One of things that have happened to me is that I have become a little melancholy toward the loss of so many good friends. I left them all behind because I knew that it was time for me to move. That knowledge hasn't change, though my internal timeframe isn't the same as a realistic timeframe I guess, but I miss my family and I miss my friends. I can call them. That's true. But what I want is to be able to jump in a car and drive to a house and just hang out. That's not been a reality since getting here. I don't own a car and just the other day it occurred to me that one of the best solutions to malaise was to put on clothes, grab my backpack, and walk to the store. The store, just so you know, is about four or five miles away. So, I walked to the store. It felt great until I was about halfway back to the house I am living in with Andy and Debbie and their two girls, then my legs started to rebel and the sickness that had kept me at home the day before started to flair up and the result was that I started to feel the change all around me.

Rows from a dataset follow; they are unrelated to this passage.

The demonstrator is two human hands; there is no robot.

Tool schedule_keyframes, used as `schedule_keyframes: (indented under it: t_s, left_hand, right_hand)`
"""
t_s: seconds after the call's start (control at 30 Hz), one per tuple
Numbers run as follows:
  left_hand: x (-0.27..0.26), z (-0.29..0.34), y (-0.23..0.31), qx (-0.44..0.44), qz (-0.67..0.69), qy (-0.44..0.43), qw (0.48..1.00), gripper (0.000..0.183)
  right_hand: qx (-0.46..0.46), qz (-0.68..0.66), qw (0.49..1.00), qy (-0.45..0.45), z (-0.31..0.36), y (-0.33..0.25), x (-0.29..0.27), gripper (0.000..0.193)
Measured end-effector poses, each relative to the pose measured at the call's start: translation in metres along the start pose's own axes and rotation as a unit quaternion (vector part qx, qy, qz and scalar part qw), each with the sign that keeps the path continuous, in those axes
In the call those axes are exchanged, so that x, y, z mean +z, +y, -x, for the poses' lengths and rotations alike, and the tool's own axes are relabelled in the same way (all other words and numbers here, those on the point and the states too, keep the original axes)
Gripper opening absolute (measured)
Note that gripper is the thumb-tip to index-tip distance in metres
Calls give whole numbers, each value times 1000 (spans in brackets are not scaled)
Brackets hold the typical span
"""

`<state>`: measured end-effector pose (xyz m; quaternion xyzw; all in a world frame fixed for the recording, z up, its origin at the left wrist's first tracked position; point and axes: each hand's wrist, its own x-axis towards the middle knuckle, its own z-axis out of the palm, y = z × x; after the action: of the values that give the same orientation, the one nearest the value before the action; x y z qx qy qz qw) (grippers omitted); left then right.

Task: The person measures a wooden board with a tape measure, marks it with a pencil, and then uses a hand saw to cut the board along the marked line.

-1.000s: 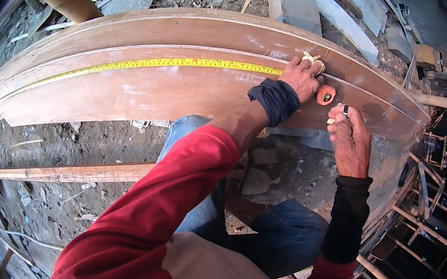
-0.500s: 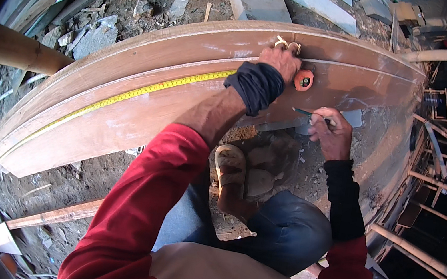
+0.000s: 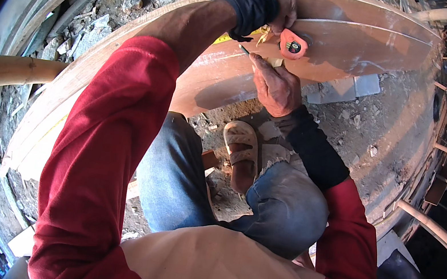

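My left hand reaches over the long curved wooden panel, its fingers closed at the mouth of an orange tape measure. The yellow tape blade emerges from under that wrist and runs left along the panel, mostly hidden by my left arm. A pale yellowish strip shows beside the left fingers. Just below the tape case, my right hand pinches a thin dark pencil, whose end points left toward the blade. A pale line runs lengthwise along the panel.
Rubble and broken slabs lie beyond the panel. A bamboo pole juts in from the left. My sandalled foot rests on the dirt between my bent knees. Flat grey pieces lie beside the panel; a bamboo frame stands at right.
My right hand has moved left with the pencil, up close to the tape measure and panel. The view has shifted, so the panel and left hand sit higher in it.
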<state>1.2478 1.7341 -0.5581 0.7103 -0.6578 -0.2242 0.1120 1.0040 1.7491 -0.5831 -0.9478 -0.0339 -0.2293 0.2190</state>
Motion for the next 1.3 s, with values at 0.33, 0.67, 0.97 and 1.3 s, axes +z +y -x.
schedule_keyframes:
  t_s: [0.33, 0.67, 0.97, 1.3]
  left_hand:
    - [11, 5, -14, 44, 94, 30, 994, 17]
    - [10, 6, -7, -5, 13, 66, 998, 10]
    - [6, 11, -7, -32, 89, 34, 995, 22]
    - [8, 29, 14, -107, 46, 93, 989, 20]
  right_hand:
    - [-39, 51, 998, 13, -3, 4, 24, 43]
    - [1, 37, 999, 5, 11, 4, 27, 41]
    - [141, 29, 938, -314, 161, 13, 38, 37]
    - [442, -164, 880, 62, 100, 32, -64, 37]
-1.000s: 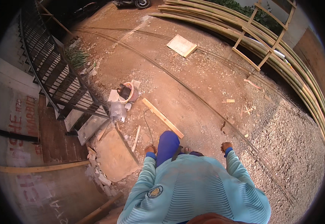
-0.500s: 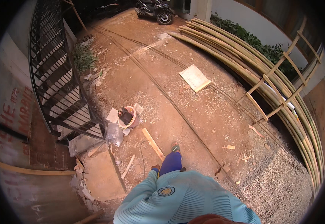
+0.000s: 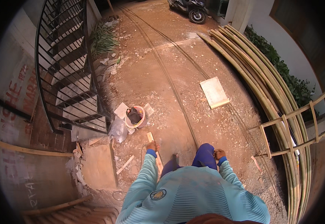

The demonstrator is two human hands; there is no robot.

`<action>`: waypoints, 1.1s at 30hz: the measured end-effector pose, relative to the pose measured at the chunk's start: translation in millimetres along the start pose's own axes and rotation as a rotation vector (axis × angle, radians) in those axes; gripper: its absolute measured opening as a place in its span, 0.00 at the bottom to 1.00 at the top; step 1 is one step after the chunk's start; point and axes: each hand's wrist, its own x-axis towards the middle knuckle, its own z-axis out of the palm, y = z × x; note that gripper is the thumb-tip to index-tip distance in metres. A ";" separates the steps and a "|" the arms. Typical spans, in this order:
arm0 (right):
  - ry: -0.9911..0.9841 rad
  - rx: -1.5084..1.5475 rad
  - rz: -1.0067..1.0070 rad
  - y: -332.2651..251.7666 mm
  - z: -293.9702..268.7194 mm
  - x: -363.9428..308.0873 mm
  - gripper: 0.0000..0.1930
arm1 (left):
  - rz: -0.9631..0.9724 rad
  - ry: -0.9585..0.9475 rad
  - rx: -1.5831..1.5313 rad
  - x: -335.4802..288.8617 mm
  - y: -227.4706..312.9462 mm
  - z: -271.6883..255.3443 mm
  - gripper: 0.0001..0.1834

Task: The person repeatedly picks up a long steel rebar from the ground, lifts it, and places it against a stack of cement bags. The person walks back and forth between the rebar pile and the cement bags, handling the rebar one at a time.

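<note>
My left hand [image 3: 152,146] is low in front of me, its fingers curled closed over a narrow wooden plank [image 3: 150,137] in the picture. Whether it touches that plank, or what it grips, I cannot make out. A thin dark cord curves beside this hand. My right hand [image 3: 219,153] is a closed fist beside my right knee [image 3: 205,154], and anything inside it is hidden. A shorter wood strip [image 3: 125,164] lies on the ground to the left of the plank.
A bucket [image 3: 143,121] with a black bag stands ahead, beside a clear plastic bag [image 3: 118,130]. Black metal stairs [image 3: 71,80] rise at left. A pale board [image 3: 214,93], bamboo poles [image 3: 261,78] and a wooden ladder [image 3: 300,110] are on the right; a motorbike [image 3: 192,11] is parked far off.
The view has turned, so the surroundings sit differently in it. My right hand has come into view beside my knee. My left hand, mostly hidden before, now shows over the plank.
</note>
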 end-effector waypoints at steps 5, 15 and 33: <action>-0.123 -0.494 -0.230 -29.8 12.8 99.3 0.09 | -0.131 0.329 -0.278 -14.6 -61.7 -53.6 0.14; -0.642 -0.458 0.125 -201.8 -43.3 250.2 0.04 | -0.367 0.760 0.658 -168.4 -365.9 46.2 0.21; -1.162 -1.375 -0.328 -237.6 49.0 201.5 0.06 | -0.582 0.760 -0.860 -255.7 -446.5 396.7 0.38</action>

Not feeling well is definitely not one of those things you want to have happen when everything else around you is in a rapid state of flux. And I have not been feeling all that well. Different parts of my life feel as though they have been ripped from my hands and that is never a positive feeling. It's a rather negative one. Yet, as I contemplate and fight the temptation to give into impulse and the ease of returning to what is comfortable, I find there is an amount of comfort in knowing that I made this decision for the right reasons. The changes that take place, they take place after the move. I grow, after the move. I meet new people, after the move. Everything that is happening to me, right now, is happening after the move. And it will continue to do so.